§ Task requirements:
Somewhere below are a line with "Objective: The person" and a later line with "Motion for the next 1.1". Output exactly those lines and all lines between them.

§ Materials provided:
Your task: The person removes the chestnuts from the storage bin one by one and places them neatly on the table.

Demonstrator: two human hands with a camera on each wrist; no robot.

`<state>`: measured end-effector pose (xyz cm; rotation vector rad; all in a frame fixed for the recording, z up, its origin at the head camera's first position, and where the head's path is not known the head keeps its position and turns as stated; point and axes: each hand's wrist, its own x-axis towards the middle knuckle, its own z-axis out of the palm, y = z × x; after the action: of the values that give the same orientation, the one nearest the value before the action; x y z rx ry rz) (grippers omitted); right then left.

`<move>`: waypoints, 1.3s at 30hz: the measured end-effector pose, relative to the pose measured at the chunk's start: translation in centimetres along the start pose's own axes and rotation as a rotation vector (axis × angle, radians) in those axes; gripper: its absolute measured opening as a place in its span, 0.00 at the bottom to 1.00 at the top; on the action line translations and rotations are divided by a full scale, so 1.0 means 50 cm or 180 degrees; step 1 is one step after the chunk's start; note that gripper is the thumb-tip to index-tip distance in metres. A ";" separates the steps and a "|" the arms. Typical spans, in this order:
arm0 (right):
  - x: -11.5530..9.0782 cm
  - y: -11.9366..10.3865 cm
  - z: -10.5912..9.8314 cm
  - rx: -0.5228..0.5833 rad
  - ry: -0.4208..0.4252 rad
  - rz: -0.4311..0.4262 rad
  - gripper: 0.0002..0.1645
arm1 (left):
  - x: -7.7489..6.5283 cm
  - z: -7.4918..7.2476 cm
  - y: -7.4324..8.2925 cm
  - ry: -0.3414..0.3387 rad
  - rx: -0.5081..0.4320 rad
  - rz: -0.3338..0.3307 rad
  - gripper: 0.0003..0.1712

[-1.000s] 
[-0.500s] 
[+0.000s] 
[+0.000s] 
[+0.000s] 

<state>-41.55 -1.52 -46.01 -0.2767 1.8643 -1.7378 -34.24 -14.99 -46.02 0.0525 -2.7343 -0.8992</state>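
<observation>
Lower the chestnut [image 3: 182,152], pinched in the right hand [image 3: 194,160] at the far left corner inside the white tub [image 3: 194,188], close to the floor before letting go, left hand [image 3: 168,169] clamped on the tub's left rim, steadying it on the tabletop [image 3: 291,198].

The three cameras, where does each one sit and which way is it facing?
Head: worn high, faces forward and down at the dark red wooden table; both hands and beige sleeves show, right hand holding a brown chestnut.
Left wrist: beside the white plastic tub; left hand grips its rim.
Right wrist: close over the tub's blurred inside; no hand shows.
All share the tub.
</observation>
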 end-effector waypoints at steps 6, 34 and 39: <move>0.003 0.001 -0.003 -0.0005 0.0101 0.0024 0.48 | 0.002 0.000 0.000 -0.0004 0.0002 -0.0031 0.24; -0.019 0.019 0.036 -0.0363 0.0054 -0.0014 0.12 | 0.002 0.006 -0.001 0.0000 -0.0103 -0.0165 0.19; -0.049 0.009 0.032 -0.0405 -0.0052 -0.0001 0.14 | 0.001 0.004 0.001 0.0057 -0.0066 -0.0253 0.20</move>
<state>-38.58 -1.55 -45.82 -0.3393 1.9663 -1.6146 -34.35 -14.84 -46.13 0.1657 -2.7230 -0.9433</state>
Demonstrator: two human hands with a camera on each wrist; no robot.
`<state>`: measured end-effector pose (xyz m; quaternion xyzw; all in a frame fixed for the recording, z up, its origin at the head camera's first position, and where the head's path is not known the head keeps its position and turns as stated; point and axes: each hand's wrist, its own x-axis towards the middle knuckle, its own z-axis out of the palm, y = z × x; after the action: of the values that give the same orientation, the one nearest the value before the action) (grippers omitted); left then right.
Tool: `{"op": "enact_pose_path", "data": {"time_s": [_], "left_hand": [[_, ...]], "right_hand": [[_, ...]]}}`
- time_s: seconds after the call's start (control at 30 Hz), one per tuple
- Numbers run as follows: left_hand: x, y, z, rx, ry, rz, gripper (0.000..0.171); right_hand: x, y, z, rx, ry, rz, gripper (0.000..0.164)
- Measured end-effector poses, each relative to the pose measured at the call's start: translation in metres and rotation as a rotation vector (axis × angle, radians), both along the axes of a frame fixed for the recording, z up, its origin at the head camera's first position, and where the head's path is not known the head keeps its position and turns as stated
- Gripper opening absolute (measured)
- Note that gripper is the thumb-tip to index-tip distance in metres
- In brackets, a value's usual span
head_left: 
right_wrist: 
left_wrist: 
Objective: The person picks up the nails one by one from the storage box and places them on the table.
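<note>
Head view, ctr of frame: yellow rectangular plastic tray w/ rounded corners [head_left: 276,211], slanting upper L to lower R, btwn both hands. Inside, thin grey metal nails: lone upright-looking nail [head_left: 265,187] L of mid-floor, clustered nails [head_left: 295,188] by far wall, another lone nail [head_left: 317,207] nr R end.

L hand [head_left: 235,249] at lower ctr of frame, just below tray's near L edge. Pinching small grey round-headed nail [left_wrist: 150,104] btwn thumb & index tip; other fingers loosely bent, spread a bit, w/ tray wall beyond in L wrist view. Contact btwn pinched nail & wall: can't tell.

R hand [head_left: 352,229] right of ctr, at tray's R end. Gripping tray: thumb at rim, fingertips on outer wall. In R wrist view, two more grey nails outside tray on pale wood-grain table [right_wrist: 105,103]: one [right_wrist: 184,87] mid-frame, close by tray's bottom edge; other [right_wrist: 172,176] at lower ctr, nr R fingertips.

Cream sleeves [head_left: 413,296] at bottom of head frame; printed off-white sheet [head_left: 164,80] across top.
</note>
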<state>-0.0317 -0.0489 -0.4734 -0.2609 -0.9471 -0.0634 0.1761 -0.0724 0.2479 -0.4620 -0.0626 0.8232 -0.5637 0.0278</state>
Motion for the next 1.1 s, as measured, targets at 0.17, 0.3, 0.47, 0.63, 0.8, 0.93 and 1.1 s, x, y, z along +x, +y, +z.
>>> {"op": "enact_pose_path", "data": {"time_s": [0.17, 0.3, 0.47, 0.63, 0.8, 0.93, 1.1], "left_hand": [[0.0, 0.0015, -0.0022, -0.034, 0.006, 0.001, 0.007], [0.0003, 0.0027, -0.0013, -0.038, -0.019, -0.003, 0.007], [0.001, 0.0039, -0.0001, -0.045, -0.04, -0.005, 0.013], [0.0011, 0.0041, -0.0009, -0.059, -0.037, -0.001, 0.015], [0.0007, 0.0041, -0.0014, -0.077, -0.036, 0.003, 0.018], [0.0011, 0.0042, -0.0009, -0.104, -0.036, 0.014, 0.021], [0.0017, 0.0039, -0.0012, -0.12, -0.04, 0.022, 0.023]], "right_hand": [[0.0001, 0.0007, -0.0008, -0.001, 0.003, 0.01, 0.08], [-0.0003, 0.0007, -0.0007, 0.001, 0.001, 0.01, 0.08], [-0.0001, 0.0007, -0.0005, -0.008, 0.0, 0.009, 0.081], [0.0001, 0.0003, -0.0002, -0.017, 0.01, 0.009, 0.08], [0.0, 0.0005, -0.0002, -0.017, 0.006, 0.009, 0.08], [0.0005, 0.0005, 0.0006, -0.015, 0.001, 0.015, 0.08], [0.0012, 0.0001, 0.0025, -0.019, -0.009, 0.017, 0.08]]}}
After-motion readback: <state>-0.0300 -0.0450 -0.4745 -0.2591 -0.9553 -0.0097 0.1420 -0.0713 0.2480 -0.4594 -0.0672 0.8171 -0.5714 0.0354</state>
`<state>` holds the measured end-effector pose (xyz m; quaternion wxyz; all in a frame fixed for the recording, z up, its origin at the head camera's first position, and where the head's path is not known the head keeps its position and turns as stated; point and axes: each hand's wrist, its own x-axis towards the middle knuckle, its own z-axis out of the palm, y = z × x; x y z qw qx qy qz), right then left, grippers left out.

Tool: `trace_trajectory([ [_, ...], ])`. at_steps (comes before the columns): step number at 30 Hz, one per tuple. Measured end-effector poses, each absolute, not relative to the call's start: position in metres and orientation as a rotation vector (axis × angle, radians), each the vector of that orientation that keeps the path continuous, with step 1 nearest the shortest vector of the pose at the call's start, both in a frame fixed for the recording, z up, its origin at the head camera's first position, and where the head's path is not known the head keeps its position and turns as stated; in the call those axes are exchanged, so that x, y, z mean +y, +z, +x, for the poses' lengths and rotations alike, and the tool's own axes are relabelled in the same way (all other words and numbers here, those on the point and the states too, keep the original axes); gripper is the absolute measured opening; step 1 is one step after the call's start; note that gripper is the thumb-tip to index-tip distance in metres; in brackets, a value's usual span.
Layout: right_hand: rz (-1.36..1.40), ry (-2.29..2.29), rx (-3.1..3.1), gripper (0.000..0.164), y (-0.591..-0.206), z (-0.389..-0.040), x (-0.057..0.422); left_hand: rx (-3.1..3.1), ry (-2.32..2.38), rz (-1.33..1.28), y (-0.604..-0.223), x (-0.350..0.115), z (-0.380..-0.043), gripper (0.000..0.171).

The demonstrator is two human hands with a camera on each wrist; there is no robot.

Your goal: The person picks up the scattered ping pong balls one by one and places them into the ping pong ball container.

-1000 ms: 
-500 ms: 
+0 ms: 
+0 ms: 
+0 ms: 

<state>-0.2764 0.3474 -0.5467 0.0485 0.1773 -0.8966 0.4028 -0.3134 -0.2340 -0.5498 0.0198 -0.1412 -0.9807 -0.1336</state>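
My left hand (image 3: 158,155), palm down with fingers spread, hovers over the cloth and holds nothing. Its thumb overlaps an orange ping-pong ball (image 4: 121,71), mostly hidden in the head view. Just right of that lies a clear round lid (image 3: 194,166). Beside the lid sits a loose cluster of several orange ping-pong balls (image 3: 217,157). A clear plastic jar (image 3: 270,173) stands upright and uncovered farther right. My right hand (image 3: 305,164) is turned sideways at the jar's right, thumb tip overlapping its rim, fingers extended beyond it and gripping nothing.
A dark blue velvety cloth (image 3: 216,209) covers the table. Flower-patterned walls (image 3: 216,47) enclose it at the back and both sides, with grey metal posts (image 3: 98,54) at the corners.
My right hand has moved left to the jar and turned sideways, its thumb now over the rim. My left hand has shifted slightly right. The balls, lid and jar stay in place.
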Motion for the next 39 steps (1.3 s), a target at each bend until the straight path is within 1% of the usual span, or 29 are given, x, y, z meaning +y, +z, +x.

§ Answer to the exercise:
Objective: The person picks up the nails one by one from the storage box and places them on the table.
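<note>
Head view, ctr of frame: yellow rectangular plastic tray w/ rounded corners [head_left: 276,211], slanting upper L to lower R, btwn both hands. Inside, thin grey metal nails: lone upright-looking nail [head_left: 265,187] L of mid-floor, clustered nails [head_left: 295,188] by far wall, another lone nail [head_left: 317,207] nr R end.

L hand [head_left: 235,249] at lower ctr of frame, just below tray's near L edge. Pinching small grey round-headed nail [left_wrist: 150,104] btwn thumb & index tip; other fingers loosely bent, spread a bit, w/ tray wall beyond in L wrist view. Contact btwn pinched nail & wall: can't tell.

R hand [head_left: 352,229] right of ctr, at tray's R end. Gripping tray: thumb at rim, fingertips on outer wall. In R wrist view, two more grey nails outside tray on pale wood-grain table [right_wrist: 105,103]: one [right_wrist: 184,87] mid-frame, close by tray's bottom edge; other [right_wrist: 172,176] at lower ctr, nr R fingertips.

Cream sleeves [head_left: 413,296] at bottom of head frame; printed off-white sheet [head_left: 164,80] across top.
</note>
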<state>-0.0317 -0.0489 -0.4734 -0.2609 -0.9471 -0.0634 0.1761 -0.0724 0.2479 -0.4620 -0.0626 0.8232 -0.5637 0.0278</state>
Motion for the next 1.1 s, as measured, targets at 0.17, 0.3, 0.47, 0.63, 0.8, 0.93 and 1.1 s, x, y, z along +x, +y, +z.

That finishes the answer to the exercise.